Anxiety and agitation

  • Benzodiazepines e.g. diazepam 10-20mg IV, lorazepam 1-2mg IV or IM, midazolam 5-10mg IM
  • Dexmedetomidine

Autonomic dysfunction

  • IV fluid for hypotension
  • Directly acting sympathomimetic agents for hypotension e.g. noradrenaline
    • Avoid ephedrine and dopamine
  • Short-acting anti-hypertensives for hypertension (e.g.

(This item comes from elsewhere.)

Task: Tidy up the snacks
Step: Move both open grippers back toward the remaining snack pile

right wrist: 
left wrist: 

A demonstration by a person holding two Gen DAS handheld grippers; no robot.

GTN, esmolol) as BP/HR may swing precipitously

Hyperthermia

  • Paracetamol largely ineffective as the hyperthermia is mediated by muscle hyperactivity
  • Benzodiazepine sedation may help
  • Topical cooling e.g. fans, ice packs
  • External cooling e.g. arcticsun
  • May require aggressive treatment with sedation, paralysis (no sux.!) and ventilation
  • Invasive cooling methods e.g. cold fluid lavage, intravascular cooling devices
  • NB dantrolene not proven to be effective although TOXBASE does suggest trying it in refractory/severe cases

Specific treatment

  • Specific serotonin receptor antagonists may be used if supportive care has failed

  • Cyproheptadine is an H1, 5-HT1A and 5-HT2A receptor antagonist
  • Initial dose 12mg PO/NG, then 4-8 mg every 6 hours until clinical improvement

  • A number of other drugs have anti-serotonergic activity and could be used whilst someone tracks down the cyproheptadine:
    • Propanolol
    • Chlorpromazine - 12.5-25 mg IV (fluid load first to avoid hypotension) followed by 25 mg orally every 6 hours.